Official Site: https://www.tribecafilm.com/filmguide/apollo-2019

You should never take for granted a documentary that fills in the basics with flair and feeling. Especially when the basics consist of great big gobs of some of the most revolutionary and exhilarating popular art ever created in this country. Roger Ross Williams’ documentary “The Apollo,” which kicked off the Tribeca Film Festival on a note of soulful celebration (at a premiere held, of course, at the Apollo Theater), fills in the 85-year history of the 1,506-seat show palace on 125th St. in Harlem that changed black culture and changed American culture (no, it was more than that — the Apollo changed black life and changed American life). The movie brings off that feat in a bracing and moving way: by flowing back and forth between past and present, performance and political activism, so that by the end we know in our bones how false it would be separate them.

Countless astonishing spectacles of black expression were experienced, for the first time, on the Apollo stage. But in “The Apollo,” an event that stands out is the weekly gladiatorial talent show known as Amateur Night, an Apollo institution ever since the theater began its life in 1934. The glory of Amateur Night was at once aesthetic and existential. Anyone who wanted to could get up on stage, which meant that even the most marginalized members of a marginalized community could have a voice. The Apollo gave them access. You could say that the dream that drives every music-competition reality show was born, decades before, at the Apollo. And though the Apollo didn’t have judges, it had something every bit as judgey (and dramatic): the audience. They were the toughest crowds on earth, and loved nothing more than to exercise their power by booing someone off the stage.

But that didn’t mean Amateur Night was anything but a joyous free-for-all. To make the grade, you had to shine; the audience was celebrating its own high standards. And the effect of all that energy was to burnish (or, in some cases, just burn) the talent in front of it. Ella Fitzgerald first appeared on Amateur Night in 1934, when she was 17; she forgot the lyrics to the song she was singing, so she started scatting — and the rest is history. But then we see an Apollo clip of Lauryn Hill from the late 1980s, when she was just 13. She’s pitchy as hell, and the crowd rejects her. (In this case, history would have to wait a few years for a reset.)

On Amateur Night, the excitement was in knowing that you could see just about anything (including an act that might change the world). And that’s the excitement of watching “The Apollo.” The movie, through its addictive and exhaustively researched film and video clips, salutes a shocking range of genius, from Duke Ellington leading an orchestra so tight that each note seems to glisten to Billie Holiday singing “Strange Fruit” with a bitterness so acidic it stings, from Little Stevie Wonder doing the apocalyptic version of “Fingertips (Pt. 2)” that became famous to Aretha Franklin performing a ’70s rendition of “Respect” that makes the studio version sound shy, from Honi Coles and Cholly Atkins tap dancing with such exquisite synchronization that their simplest steps are hypnotic to Richard Pryor entering the mind of a white cop who “accidentally” kills a black citizen in a way that makes the laughter freeze in your throat.

Swing and bebop, funk and soul; crooners and torch singers; Motown and the avant-garde; blackface in the ’30 and drag in the ’60s; stand-up comedy and spoken-word poetry: the Apollo was a protean stage of the imagination, a place that stretched the limits, then reset and stretched them again. What was enacted on that stage, every night, was possibility.

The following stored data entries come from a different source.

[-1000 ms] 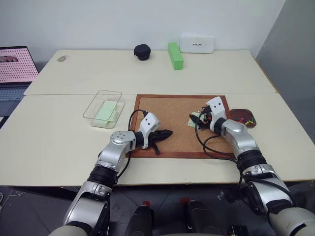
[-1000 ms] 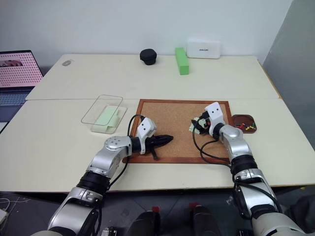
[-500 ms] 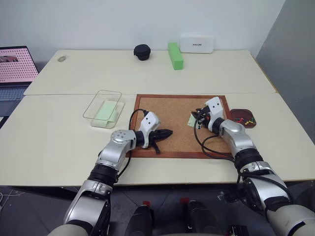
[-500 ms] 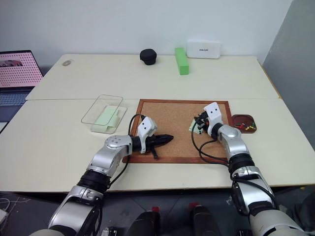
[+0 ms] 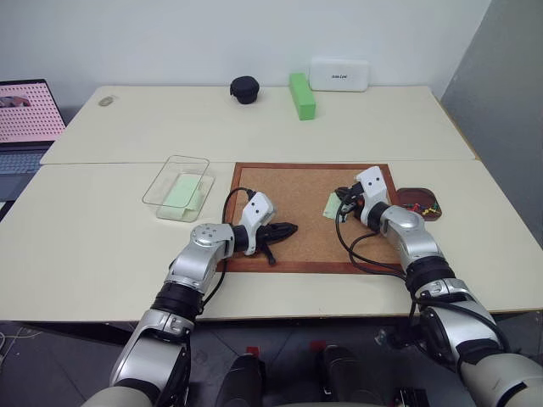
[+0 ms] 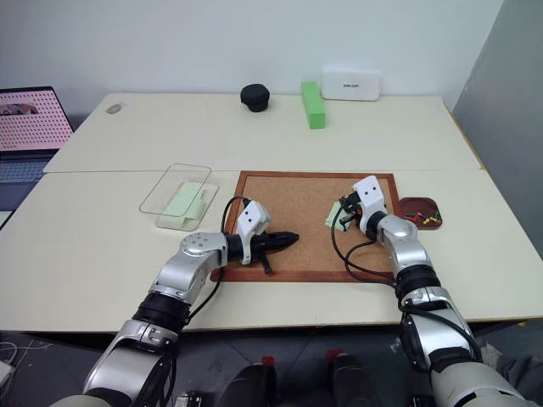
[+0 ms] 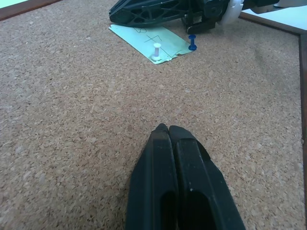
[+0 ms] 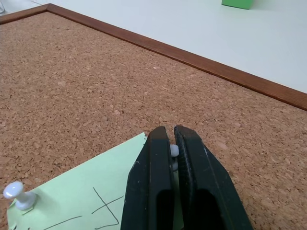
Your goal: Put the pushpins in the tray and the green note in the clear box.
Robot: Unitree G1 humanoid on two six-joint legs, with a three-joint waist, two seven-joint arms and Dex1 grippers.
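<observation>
No readable text, green note (image 8: 91, 201) — pen strokes only

Open cork lies between my left gripper (image 5: 291, 228) and my right gripper (image 8: 171, 143) on the corkboard (image 5: 297, 191); a white pushpin (image 7: 156, 50) and a blue pushpin (image 7: 192, 42) stand by the green note (image 7: 148, 38), the tray (image 5: 419, 203) just off the board's right edge.

my two head cameras look forward and down from above over the table (image 5: 102, 254) and share nearly the same wide scene. my left wrist camera skims low across the corkboard (image 7: 72, 120) toward the green note (image 7: 148, 40), and my right wrist camera sits very close over that same note.
</observation>
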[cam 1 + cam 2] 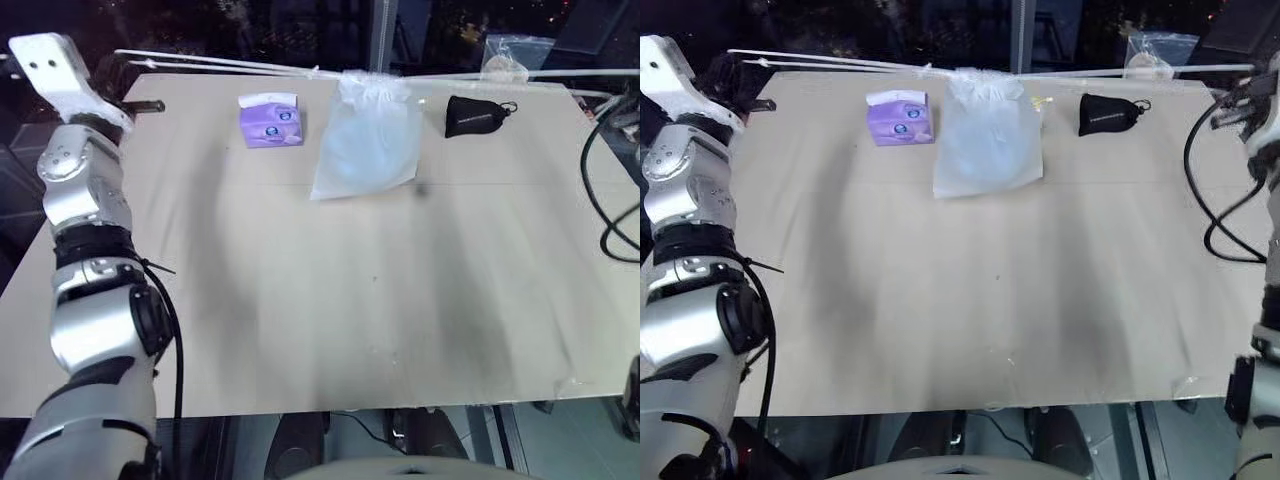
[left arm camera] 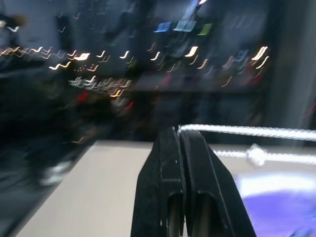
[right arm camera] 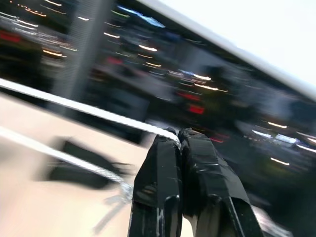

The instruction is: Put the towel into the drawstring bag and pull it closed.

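While the head views show the drawstring bag (image 1: 365,135) lying at the far side of the surface (image 1: 330,320), mouth gathered, a blue-grey towel (image 1: 988,150) inside, closing looks nearly done. Left wrist view: left gripper (image 2: 180,136) fingers pinch a white cord (image 2: 247,131). Right wrist view: right gripper (image 3: 178,134) fingers likewise clamp its cord (image 3: 84,108).

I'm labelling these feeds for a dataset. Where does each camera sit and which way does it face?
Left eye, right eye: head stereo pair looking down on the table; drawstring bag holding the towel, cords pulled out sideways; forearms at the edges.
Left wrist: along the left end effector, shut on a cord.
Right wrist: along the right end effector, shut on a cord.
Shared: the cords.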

Along the way, there are great stories, like Smokey Robinson talking about how first-timers got the cramped eighth-floor dressing rooms and had to work their way down, or Leslie Uggams recalling how after doing her first show there, and getting ready to leave the theater, she was told that she had four more shows to do that day. Performers typically did 29 shows a week. And if can’t quite be said that all of them were underpaid, we do get a glimpse of the typed index cards that Frank Schiffman, the hard-nosed promoter who bought the place in 1934, kept on each and every act. He sounds like a utilitarian (but weirdly tasteful) Hollywood mogul as he grinds out notes that are tough, fair, and rooted in a financial paradigm. Yet at a time when the Cotton Club and the Savoy were whites-only venues, he was opening doors.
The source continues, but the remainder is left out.